Required work :: Tally every line of the listing below that holds "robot", then give the tally alone.

Material provided ::
----------

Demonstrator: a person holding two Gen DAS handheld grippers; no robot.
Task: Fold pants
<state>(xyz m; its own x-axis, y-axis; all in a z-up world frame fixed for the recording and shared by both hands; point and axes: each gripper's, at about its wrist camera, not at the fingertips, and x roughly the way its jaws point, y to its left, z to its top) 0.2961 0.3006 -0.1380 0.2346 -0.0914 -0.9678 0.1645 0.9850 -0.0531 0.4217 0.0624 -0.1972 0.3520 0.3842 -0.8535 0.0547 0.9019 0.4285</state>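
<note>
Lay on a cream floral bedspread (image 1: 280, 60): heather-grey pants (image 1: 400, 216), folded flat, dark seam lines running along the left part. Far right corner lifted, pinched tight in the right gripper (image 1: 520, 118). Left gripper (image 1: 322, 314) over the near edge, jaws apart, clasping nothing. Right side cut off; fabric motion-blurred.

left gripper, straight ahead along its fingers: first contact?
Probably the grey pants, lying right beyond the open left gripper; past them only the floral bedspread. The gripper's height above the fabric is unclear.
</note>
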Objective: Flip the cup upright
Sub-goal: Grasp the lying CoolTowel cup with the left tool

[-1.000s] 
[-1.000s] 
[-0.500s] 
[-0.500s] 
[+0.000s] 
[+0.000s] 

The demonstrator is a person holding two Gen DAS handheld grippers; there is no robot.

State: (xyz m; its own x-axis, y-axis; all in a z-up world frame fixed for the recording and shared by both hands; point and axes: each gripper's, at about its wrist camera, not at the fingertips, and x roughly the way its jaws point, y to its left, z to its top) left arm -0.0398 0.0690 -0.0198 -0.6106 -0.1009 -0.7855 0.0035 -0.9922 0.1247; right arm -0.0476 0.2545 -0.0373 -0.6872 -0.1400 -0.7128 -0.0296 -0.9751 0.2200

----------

Solution :: 2